See more of the story

Kirsten Langsetmo's determination was evident long before her second daughter, Ellen, was born.

She was one of only a few women to graduate with an architecture degree from the university she attended in Norway, and she immigrated to the United States with her husband and two sons in search of opportunities their home country couldn't offer post-World War II.

But after Ellen was born with autism, Langsetmo's ability to be a bold and determined advocate shone.

"I think the big change in her life came with the birth of Ellen," Lisa Langsetmo, one of Kirsten's three daughters, said. "She threw herself fully into that universe."

Kirsten Langsetmo, an early member of the Autism Society of Minnesota, died July 4. She was 88.

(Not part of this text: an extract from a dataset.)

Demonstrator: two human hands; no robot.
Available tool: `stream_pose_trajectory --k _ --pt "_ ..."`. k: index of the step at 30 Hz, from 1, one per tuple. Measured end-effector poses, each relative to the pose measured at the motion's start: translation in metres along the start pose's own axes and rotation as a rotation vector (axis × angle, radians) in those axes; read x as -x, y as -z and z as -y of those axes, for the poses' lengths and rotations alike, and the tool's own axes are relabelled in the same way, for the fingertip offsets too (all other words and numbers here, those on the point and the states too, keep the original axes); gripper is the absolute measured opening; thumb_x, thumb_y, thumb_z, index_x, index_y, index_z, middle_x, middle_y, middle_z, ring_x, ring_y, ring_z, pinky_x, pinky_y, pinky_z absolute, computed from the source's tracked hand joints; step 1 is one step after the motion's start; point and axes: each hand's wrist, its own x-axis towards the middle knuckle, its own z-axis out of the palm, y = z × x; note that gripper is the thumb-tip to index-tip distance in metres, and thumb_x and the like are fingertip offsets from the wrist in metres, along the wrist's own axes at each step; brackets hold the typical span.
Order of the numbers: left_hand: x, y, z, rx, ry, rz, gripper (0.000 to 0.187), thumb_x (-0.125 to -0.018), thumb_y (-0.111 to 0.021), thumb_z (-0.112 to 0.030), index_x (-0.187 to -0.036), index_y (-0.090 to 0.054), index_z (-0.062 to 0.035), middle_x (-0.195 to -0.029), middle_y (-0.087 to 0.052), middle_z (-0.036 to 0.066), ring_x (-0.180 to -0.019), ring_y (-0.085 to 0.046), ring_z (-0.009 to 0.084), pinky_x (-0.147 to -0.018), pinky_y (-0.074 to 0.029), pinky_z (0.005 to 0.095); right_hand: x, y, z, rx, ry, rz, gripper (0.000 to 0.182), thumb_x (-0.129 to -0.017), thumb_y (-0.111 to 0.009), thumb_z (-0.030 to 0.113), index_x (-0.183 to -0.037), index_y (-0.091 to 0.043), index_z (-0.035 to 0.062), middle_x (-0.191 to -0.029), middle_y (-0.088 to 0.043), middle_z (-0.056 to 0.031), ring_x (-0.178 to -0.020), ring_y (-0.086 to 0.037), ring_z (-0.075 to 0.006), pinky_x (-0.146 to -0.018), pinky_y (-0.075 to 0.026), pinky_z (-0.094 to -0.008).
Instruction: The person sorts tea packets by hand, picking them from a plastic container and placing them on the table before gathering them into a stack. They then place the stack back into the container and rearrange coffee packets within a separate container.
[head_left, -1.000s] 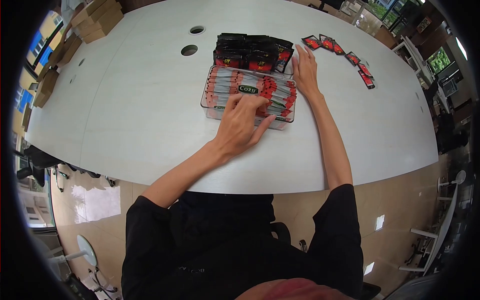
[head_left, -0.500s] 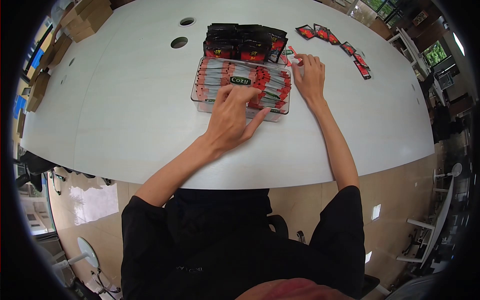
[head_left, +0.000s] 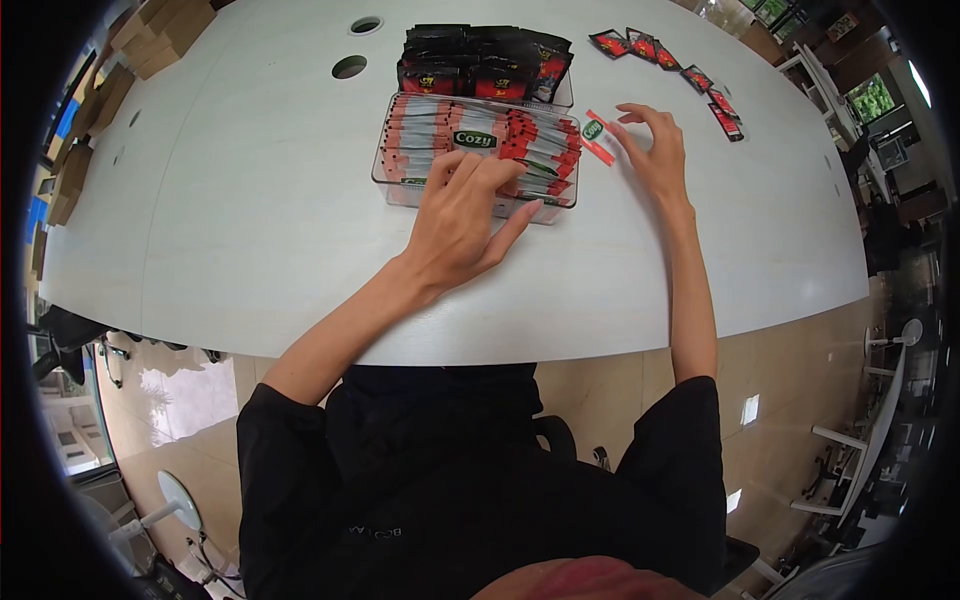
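Note:
A clear plastic box (head_left: 483, 207) stands on the table, packed with rows of red-and-white Cozy sachets (head_left: 420, 135). My left hand (head_left: 455, 215) rests over its front part, fingers bent onto the sachets and thumb stretched out apart near the front rim. The fingertips are partly hidden. To the right of the box lies one loose Cozy sachet (head_left: 597, 135), tilted on the tabletop. My right hand (head_left: 658, 160) is just right of that sachet, thumb and fingers spread, with nothing visible between them.
Directly behind the box, a second clear container holds black-and-red packets (head_left: 490, 70). Several similar packets (head_left: 697, 78) lie in a curved line at the right back of the table (head_left: 230, 230). Two round holes (head_left: 350, 67) pierce the tabletop. Cardboard boxes (head_left: 165, 35) are at the far left.
The loose sachet now lies farther from the containers and shows fully. My right hand has shifted right, its fingers wider apart. My left hand has stayed over the box.

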Motion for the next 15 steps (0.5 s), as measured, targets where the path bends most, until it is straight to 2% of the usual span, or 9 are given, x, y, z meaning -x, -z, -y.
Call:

In the 1960s, many people believed autism was the result of a cold, unloving mother, said Ruth Agar, a former social worker in the Robbinsdale school district. In that era, Langsetmo fought to have her daughter mainstreamed in school and pushed the district to hire an aide help her — it was the first time they made such a hire, Agar said.

"I had never known another advocate like that before, and I daresay even now we don't have people in that category. She did something that was quite unusual," Agar said.

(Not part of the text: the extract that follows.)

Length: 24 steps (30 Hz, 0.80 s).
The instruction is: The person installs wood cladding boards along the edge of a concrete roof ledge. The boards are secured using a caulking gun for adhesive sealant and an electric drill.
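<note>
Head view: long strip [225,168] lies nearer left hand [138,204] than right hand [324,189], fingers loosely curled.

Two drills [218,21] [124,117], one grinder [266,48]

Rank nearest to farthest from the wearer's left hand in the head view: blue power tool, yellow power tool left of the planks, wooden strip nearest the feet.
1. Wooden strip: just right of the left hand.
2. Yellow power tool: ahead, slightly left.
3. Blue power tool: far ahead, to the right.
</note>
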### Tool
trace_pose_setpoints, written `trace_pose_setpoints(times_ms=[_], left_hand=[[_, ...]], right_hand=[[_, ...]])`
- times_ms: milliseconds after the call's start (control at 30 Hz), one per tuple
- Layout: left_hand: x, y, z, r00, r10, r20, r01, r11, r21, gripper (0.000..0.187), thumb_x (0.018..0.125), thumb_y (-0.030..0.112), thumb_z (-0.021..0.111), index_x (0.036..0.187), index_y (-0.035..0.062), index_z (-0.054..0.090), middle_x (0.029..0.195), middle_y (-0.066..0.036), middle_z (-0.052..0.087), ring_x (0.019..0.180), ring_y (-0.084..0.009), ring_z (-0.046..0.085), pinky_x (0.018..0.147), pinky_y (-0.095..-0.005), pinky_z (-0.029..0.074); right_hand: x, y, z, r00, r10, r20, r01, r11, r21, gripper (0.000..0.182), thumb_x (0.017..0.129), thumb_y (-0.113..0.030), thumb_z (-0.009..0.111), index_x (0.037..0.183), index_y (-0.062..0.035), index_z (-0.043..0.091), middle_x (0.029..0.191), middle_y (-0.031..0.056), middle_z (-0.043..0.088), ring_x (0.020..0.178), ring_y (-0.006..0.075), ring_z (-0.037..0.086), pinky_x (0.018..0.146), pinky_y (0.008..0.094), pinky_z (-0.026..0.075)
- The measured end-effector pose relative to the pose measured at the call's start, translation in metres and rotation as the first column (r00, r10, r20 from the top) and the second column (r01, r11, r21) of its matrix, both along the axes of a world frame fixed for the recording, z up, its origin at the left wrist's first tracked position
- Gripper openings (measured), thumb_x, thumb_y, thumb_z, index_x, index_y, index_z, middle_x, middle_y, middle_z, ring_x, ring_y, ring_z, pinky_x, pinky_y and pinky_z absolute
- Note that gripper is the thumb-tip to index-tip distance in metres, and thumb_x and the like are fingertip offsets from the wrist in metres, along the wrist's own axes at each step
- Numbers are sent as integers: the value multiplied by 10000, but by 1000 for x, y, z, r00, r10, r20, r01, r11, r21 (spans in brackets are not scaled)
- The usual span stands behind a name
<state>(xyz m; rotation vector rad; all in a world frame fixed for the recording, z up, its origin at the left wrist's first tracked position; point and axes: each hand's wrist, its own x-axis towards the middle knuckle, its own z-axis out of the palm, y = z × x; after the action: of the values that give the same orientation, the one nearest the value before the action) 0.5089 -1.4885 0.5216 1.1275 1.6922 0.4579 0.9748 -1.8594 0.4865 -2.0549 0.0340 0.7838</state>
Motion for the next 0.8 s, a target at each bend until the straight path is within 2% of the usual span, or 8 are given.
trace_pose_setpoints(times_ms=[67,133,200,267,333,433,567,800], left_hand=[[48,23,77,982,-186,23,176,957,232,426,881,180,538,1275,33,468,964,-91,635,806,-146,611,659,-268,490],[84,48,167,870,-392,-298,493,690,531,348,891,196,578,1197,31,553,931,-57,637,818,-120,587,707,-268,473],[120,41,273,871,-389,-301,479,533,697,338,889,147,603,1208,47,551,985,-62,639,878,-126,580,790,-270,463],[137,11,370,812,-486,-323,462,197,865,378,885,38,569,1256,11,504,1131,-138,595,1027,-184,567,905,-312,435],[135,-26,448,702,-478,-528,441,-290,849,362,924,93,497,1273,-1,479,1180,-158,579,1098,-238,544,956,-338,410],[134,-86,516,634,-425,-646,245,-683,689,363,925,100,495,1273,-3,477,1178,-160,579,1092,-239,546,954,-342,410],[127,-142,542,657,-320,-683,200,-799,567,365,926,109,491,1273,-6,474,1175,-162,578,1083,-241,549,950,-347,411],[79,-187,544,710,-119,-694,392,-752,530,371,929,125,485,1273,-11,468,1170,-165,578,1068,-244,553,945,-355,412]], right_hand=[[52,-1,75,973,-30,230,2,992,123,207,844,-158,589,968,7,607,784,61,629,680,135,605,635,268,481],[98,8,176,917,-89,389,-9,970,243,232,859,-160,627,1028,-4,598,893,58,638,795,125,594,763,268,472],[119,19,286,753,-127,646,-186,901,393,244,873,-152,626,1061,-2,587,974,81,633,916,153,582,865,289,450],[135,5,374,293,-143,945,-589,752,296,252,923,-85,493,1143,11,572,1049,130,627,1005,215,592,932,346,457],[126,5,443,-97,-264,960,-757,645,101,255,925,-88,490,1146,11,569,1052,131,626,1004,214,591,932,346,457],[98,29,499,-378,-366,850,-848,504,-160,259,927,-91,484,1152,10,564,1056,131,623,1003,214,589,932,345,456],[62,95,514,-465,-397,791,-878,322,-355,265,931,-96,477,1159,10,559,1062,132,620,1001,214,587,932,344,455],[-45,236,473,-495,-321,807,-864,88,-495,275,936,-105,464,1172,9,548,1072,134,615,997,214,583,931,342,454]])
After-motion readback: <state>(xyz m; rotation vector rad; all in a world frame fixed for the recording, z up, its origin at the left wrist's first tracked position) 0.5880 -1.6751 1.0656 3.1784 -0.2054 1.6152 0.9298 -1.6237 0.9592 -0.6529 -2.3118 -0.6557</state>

Advocacy work was just one of Langsetmo's many passions. She grew up hiking in the hills of Norway and remained an avid adventurer and outdoorswoman who scared bears away from campsites and caught big fish.

She and her husband, Peder, would squeeze their five children into a station wagon and head west. Ingrid Parobok, Langsetmo's eldest daughter, said some of her fondest memories are camping on a beach and traveling through remote mountain villages on a family road trip to Mexico. Her mother loved chatting with locals, even if she didn't speak the language, Parobok said.

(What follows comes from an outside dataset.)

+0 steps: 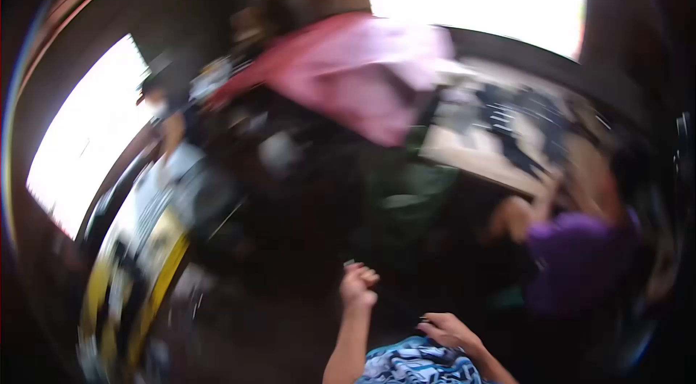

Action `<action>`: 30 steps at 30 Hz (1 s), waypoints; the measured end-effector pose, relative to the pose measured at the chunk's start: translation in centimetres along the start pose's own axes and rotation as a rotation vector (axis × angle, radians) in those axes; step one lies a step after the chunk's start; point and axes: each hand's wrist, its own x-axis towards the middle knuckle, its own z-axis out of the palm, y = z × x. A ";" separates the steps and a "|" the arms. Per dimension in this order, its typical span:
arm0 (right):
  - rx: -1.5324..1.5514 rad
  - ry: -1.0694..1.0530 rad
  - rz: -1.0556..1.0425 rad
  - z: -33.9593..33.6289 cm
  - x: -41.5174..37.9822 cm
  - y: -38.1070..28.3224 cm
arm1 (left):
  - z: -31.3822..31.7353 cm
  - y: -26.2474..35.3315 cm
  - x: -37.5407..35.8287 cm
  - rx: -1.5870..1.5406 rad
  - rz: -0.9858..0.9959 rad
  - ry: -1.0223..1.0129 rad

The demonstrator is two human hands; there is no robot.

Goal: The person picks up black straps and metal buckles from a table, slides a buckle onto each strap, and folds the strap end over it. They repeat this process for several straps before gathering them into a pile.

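Held out in front of me, my left hand (pixel 358 284) has its fingers curled closed. A small pale glint shows at its fingertips, too blurred to name. Lower and nearer my body, my right hand (pixel 447 330) is also closed, with its thumb side towards the left hand. A tiny dark bit shows by its fingers, and I cannot make out what it is. The patterned blue and white shirt (pixel 417 364) on my body lies just below the right hand. The two hands are apart.
Motion blurs the room. On the right, a person in a purple top (pixel 580 261) leans over a table (pixel 464 145) with dark pieces on it. Pink cloth (pixel 348 68) hangs ahead. Another person (pixel 170 119) stands at the left by a yellow-edged table (pixel 165 268).
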 end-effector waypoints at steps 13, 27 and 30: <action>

Langsetmo also liked to escape into northern Minnesota's wilderness. She designed the family's two cabins up north.

For much of her early career, Langsetmo did drafting and surveying work for architecture firms. She wanted to design buildings but needed to take the national architecture licensure exam. She relearned all the material she had studied in Norway and took her first-ever multiple-choice test to get her license. Langsetmo designed group homes, which she tried to make less institutional, as well as the family's Robbinsdale home.

She would often take off from that home on cross-country skis and head to Theodore Wirth Park. The park did not have machinery to create ski tracks then, so Langsetmo would pave the way for others, carving tracks in freshly fallen snow. She continued skiing until late in life, navigating black diamond runs in Utah in her 80s.

Her love of the outdoors merged with another of her passions: pottery. Images of wolves, moose, polar bears and cats found their way on to many of the pots she made and sold. She was a member of Purple Door Potters, a group of Twin Cities artists that holds an annual pottery sale, and she mentored younger potters.

"She was hard to stop when she got going on something, whether it was watercolors or pottery" or weaving on a loom, said her son, Arne Langsetmo. He noted she had a brush with fame when Dayton's department store wanted to feature a potter in a commercial. Langsetmo caught their eye and ended up in the TV ad.

She is survived by her husband Peder, of Robbinsdale; her son Arne of Stuart, Fla.; daughters Ingrid and Ellen of Minneapolis, and Lisa of St. Paul; and two grandchildren. She is preceded in death by her son, Knut.

A memorial service will be held at 2 p.m. August 27 at the First Unitarian Society at 900 Mount Curve Av. in Minneapolis.